The epazote herb is commonly used in the cuisines and traditional medicines of central and southern Mexico and Guatemala. Epazote has a strong taste and aroma, so not everyone takes to it right away. It can be somewhat of an acquired taste, but it adds a wonderful rustic layer of flavor to many dishes. While it is best to use fresh epazote, the dried form can be used if no fresh herbs are available. The peak season for the herb is in winter, but it is available year-round.
What Is Epazote?
Epazote (pronounced eh-pah-ZOH-teh) is an aromatic herb; both the fresh leaves and tender stems are used in cooking.
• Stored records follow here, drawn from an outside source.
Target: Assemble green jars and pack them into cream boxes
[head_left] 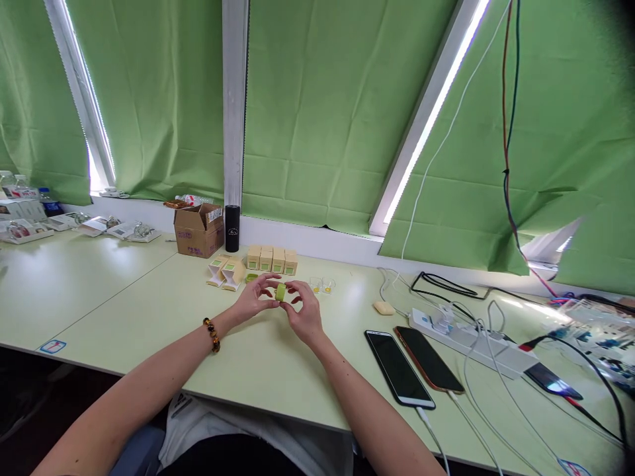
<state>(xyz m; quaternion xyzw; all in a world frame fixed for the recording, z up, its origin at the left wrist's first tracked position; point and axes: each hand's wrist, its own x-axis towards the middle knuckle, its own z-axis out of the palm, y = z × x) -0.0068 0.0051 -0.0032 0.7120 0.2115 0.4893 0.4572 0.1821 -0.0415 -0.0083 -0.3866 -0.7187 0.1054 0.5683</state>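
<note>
A small green round-cornered piece (pixel 280 292) is held up a little above the table between both hands. My left hand (pixel 255 295) pinches it from the left, fingers curved over it. From the right, my right hand (pixel 303 311) grips it between thumb and fingertips. What exactly the piece is I cannot make out. Another green piece (pixel 251 277) lies just behind my left hand. Two small clear holders with yellow bits (pixel 322 286) sit to the right of my right hand.
Small tan boxes (pixel 272 260) stand in a row behind the hands, with opened ones (pixel 227 272) to their left. A cardboard carton (pixel 199 230) and black bottle (pixel 232 229) stand farther back. Two phones (pixel 401 369), a power strip (pixel 476 344) and loose cables crowd the right side.
</note>
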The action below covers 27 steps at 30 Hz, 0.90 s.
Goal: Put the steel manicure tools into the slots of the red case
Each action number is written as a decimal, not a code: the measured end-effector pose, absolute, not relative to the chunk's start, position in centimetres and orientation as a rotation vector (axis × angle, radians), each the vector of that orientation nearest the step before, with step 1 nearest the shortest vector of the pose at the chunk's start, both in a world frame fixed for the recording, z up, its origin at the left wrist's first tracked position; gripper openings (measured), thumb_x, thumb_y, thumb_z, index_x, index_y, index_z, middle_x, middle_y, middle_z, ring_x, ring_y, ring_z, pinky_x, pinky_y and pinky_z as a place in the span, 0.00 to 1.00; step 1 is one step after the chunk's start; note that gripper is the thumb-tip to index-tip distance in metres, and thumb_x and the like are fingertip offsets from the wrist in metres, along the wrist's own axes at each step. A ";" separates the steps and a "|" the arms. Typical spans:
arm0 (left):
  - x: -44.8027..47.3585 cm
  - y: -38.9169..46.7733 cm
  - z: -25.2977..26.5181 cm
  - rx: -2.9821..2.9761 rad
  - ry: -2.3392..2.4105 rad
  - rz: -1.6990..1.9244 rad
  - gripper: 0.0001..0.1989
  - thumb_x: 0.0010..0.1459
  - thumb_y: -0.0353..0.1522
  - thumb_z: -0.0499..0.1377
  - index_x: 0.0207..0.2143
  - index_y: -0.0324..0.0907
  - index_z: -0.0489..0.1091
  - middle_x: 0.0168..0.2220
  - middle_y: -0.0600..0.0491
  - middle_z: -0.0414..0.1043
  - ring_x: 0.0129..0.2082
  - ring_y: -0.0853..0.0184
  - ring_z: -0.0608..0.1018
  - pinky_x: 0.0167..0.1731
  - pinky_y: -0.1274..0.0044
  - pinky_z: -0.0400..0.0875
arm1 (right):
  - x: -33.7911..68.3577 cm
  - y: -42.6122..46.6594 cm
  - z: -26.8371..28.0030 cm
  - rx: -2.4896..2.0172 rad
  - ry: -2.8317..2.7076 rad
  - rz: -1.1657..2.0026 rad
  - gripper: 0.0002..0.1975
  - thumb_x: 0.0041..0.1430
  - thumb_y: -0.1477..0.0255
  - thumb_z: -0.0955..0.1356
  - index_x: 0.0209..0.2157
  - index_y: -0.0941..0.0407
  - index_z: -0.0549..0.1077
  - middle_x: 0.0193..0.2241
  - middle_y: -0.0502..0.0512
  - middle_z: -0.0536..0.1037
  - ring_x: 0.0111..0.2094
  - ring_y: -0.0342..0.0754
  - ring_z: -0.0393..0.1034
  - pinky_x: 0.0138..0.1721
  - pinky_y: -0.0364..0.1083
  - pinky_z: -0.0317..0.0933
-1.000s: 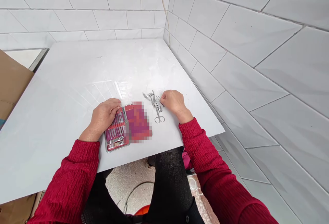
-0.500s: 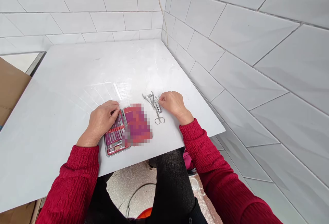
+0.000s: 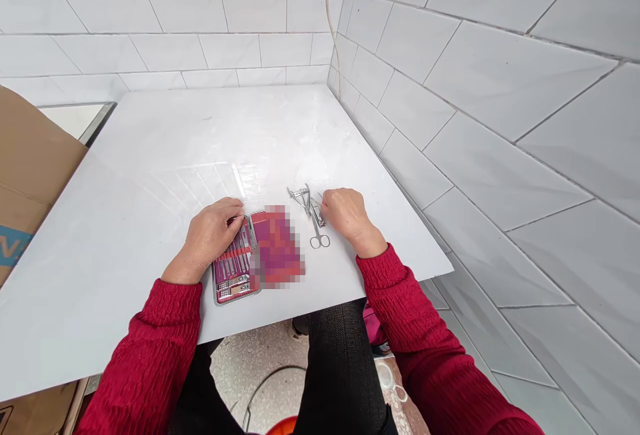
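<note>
An open manicure kit case (image 3: 237,298) lies near the front of the white table, several slim metal tools and small clippers strapped in its left half. Its right half is pixelated. My left hand (image 3: 213,232) is closed at the case's far left edge, thumb and fingers covering the tool ends. To the right of the case are cuticle nippers (image 3: 301,199), nail clippers (image 3: 317,214) and small scissors (image 3: 320,241), close together. Beside them, my right hand (image 3: 347,215) is closed; a thin metal tip pokes out past its fingers, the rest hidden.
White tiled walls meet behind and to the right of the white table (image 3: 165,128). A thin hose (image 3: 329,8) hangs in the corner. At the left stands a cardboard box (image 3: 35,162). Below the front edge are my legs and part of an orange container (image 3: 283,426).
The view has shifted, so everything sits slightly farther right. My right hand has turned a little, its fingers curled more out of sight. My left hand stays on the case.
</note>
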<state>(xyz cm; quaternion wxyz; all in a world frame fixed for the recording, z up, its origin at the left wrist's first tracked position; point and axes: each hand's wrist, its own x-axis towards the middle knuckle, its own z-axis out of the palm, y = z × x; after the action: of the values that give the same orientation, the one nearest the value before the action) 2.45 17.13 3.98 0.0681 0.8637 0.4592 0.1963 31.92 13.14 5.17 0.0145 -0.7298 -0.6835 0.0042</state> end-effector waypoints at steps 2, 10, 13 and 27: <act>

The epazote plant is a leafy annual or short-lived perennial plant that can reach 4 feet in height. Its dark green, long, slender, jagged leaves end in a point. The flowers are green and very small; they produce thousands of tiny seeds. As an herb, it is suitable for gluten-free, vegan, vegetarian, and paleo diets.
Native to Central America, epazote has been grown for culinary and medicinal purposes for countless generations. This herb is used in everyday cooking in the southern Mexican state of Oaxaca and the Yucatan Peninsula among the Mayan-speaking peoples. Epazote has spread as a weed (growing in empty lots and by roadsides) throughout a large part of North and South America and even into Europe and Asia.
The word epazote derives from Nahuatl, the language spoken by Mexican Aztecs and their ancestors. A literal translation to English would be something like “stinky sweat” (not very appetizing!). In some parts of Mexico and Guatemala, the plant is called pazote, ipasote, apazote, hierba hedionda (“stinky weed”), pazoli, and pizate, In Peru, it is known as paico, a word that comes from Quechua. In English it is sometimes called goosefoot, skunk weed, wormseed, or Mexican tea; the last two of these terms allude to its medicinal use to combat intestinal parasites.
What Does It Taste Like?
Epazote has a somewhat pungent flavor profile and is described by many as “medicinal." It has notes of oregano, anise, citrus, mint, and even tar or creosote. The most flavor is provided by the fresh leaves and stems, and older leaves have a stronger flavor. Dried epazote is available, but as with cilantro, the flavor is much reduced in the dried form.
Cooking With Epazote
The flavor compounds in epazote do not stand up to heating for a long time, so the herb is added to dishes near the end of cooking. The tender leaves and stems are used, with fresh being preferred, but dried can be substituted. One teaspoon of the dried herb is the equivalent of one fresh stem. Aside from its function as a flavoring, epazote is also purported to reduce the gas and bloating experienced by many when eating beans and cruciferous vegetables.
Recipes With Epazote
Epazote is most frequently used to season frijoles de la olla (pot beans), especially when they are black beans. It is also common in stews and rustic dishes made with mushrooms or corn. A sprig of the herb is often used inside a quesadilla made with corn tortillas.
Where to Buy Epazote
Leaves and stems of this plant are used almost exclusively in its fresh form in its native land. Bunches of it can be purchased in some Mexican grocery stores or farmers markets. If you can’t get it fresh, grow your own; it is an easy-to-grow and hearty annual. Epazote seeds are available online if they aren't stocked at your local garden center.
If you are unable to get it fresh and can’t grow it, then at least try to get some of the herbs in dried form. You are most likely to find these at a Mexican grocery store or in the Hispanic foods section of a well-stocked supermarket. The flavor of the dried form of this herb will be much less intense, but it will give you an authentic Mexican flavor profile that you can’t get anywhere else.
Store fresh epazote either by placing the stems in a glass of water (like cut flowers), or wrap the leaves in a damp paper towel and place it into an unsealed plastic bag. You can freeze leaves of epazote in an ice cube tray filled with water. One frozen cube will give you the usual amount called for in most recipes.